Task goal. Of the entries that follow, how many lines hold the string "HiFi"? Write the number and nothing more.

Dataset items:

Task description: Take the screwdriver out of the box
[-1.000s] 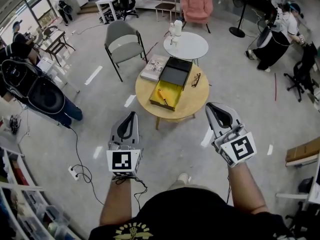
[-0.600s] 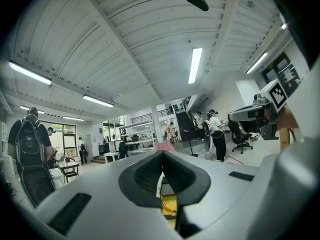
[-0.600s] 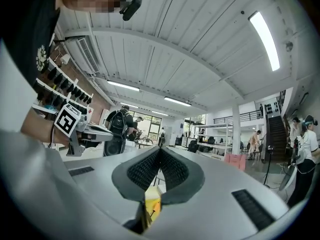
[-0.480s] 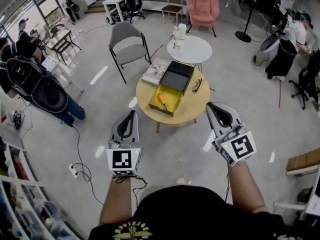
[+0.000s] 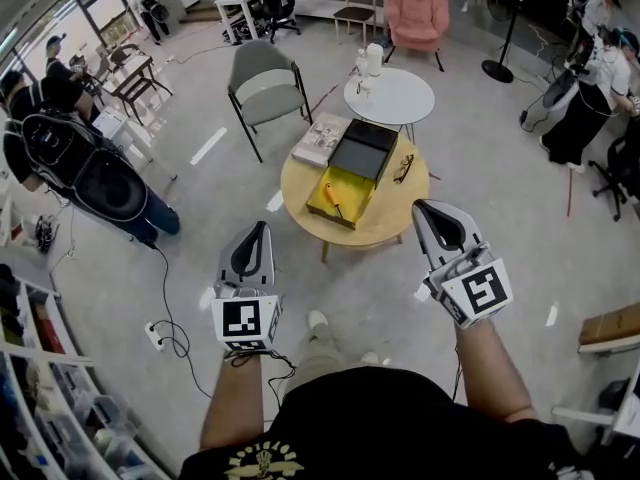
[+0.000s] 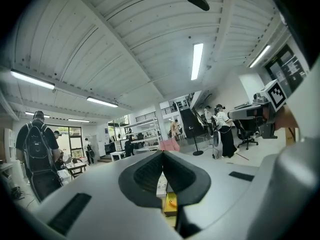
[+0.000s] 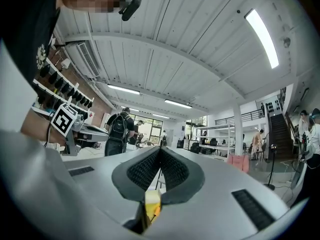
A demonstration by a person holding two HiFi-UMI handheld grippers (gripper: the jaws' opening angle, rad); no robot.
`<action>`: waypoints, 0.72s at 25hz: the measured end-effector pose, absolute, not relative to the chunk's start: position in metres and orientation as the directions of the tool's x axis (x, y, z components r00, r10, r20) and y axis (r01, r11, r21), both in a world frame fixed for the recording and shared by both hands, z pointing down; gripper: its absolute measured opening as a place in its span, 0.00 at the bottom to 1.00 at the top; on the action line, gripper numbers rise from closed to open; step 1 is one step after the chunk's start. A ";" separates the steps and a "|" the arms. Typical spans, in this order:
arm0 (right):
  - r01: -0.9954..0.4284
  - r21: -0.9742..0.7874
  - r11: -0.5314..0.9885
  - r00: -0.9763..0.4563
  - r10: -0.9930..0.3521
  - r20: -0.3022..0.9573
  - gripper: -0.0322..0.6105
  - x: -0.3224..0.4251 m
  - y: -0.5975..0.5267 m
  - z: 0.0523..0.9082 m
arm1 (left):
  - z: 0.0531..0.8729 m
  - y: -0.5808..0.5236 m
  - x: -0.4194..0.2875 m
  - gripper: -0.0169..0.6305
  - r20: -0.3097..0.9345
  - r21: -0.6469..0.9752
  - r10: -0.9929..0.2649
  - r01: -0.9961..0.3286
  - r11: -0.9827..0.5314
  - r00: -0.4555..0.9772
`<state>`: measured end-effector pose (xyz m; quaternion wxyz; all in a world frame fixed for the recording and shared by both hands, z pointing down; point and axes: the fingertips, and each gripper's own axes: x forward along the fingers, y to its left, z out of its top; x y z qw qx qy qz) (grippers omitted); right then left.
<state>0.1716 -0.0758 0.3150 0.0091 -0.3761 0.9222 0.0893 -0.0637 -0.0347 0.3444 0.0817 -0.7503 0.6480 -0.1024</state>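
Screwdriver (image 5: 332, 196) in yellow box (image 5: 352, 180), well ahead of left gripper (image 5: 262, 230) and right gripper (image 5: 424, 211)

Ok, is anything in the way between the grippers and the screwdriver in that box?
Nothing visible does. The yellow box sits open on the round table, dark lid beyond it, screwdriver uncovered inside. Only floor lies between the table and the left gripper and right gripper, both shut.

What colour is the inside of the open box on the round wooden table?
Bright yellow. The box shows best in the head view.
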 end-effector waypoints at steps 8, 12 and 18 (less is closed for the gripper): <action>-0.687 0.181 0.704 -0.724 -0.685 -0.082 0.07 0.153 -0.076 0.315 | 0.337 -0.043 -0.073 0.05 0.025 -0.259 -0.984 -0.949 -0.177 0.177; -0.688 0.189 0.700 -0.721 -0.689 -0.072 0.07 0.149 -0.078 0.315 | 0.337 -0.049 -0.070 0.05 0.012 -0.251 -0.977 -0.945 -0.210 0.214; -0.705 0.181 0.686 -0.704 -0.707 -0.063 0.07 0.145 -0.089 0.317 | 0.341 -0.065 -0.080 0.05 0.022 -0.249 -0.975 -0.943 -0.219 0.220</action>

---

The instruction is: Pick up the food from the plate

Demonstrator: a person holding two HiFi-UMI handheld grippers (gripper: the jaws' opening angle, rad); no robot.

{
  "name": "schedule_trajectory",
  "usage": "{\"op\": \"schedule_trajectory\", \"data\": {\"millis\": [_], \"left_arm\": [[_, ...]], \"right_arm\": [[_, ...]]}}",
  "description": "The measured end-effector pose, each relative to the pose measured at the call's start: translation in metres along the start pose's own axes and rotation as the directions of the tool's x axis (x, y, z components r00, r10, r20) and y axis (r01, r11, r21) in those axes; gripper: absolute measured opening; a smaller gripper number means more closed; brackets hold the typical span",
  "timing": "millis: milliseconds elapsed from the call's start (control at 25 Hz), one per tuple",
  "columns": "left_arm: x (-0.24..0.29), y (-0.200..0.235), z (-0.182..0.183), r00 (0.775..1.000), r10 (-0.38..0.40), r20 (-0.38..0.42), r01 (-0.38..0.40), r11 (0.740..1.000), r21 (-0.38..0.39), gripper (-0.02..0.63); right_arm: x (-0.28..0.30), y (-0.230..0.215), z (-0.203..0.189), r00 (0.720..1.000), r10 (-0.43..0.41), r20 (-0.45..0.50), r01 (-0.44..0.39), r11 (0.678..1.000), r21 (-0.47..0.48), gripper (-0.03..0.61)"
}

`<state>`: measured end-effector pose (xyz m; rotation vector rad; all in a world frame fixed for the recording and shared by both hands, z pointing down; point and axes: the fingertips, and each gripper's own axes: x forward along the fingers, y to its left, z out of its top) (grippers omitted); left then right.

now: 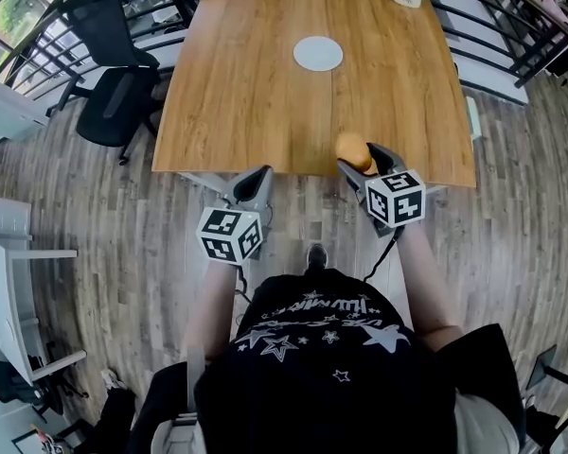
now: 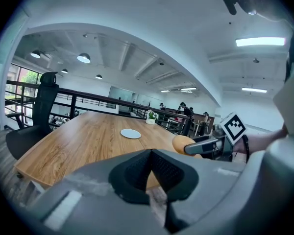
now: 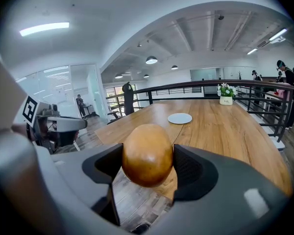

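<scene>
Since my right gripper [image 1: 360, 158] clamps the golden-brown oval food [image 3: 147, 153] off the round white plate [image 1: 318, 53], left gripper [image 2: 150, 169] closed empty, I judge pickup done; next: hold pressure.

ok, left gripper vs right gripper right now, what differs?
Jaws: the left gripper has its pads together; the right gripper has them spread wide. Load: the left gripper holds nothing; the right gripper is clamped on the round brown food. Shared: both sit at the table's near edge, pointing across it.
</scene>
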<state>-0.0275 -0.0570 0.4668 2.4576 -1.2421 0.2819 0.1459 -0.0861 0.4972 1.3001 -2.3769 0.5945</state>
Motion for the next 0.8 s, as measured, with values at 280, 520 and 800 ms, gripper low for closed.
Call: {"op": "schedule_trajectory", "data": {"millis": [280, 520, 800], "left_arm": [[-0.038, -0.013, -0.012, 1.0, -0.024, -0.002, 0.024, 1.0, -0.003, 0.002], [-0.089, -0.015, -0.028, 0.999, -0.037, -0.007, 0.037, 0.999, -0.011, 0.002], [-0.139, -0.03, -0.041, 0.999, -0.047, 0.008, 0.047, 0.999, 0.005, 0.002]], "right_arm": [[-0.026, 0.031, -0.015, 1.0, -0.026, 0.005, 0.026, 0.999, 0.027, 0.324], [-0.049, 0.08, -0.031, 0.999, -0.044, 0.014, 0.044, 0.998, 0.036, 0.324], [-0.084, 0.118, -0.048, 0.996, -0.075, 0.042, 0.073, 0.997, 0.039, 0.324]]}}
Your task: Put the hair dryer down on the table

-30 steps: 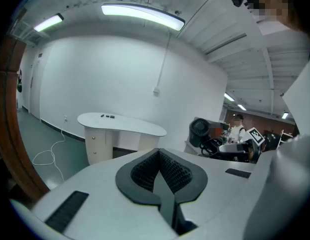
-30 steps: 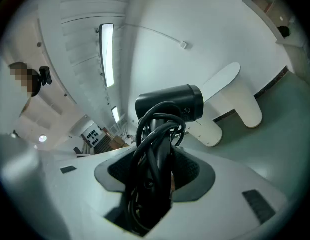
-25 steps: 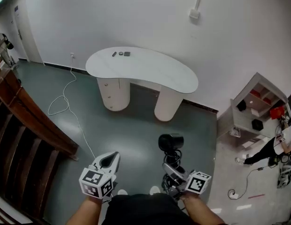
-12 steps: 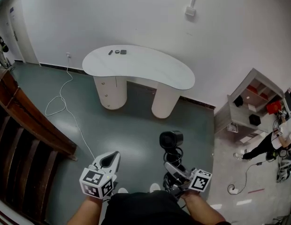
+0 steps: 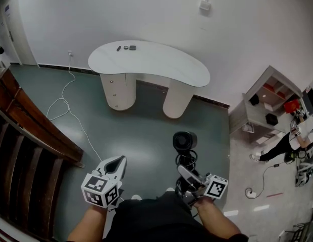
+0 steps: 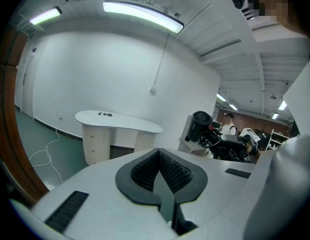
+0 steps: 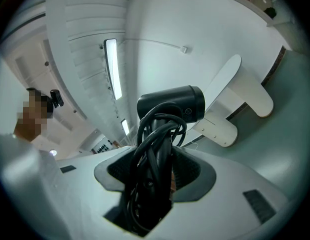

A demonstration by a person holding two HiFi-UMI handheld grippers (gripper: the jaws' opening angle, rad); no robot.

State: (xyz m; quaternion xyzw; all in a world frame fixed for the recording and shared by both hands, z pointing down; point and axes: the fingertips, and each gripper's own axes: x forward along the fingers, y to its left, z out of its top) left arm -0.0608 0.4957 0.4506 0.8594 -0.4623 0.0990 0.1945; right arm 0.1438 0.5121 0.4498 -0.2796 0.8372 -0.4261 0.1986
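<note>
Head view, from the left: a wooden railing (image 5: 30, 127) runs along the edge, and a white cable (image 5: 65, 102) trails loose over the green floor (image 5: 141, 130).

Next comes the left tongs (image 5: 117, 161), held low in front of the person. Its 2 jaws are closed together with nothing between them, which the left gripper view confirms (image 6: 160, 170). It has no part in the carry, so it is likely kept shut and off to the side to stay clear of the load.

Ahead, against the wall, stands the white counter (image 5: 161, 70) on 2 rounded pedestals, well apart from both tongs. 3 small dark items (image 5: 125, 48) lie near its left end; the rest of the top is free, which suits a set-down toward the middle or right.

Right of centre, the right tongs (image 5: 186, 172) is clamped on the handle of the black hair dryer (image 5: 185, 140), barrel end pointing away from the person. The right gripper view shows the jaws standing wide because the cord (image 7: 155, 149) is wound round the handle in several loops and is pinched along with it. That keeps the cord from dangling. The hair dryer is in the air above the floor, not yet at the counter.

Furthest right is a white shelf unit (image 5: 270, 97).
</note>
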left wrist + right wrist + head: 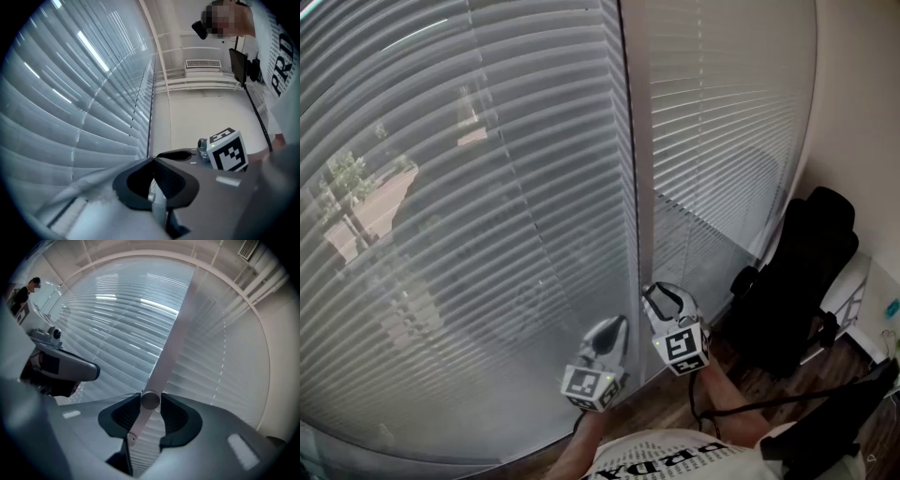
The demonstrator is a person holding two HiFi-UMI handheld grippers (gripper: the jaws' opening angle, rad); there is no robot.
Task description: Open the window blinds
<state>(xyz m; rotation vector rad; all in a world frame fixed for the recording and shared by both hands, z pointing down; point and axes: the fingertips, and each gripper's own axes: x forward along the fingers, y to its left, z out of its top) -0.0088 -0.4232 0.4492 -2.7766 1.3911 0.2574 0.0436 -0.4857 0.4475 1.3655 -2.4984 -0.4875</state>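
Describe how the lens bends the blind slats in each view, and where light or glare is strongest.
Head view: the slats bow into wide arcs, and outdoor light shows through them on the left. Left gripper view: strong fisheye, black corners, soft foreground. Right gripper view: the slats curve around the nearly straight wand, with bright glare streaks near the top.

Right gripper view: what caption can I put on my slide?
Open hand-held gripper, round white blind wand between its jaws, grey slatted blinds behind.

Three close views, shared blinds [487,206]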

Result. 4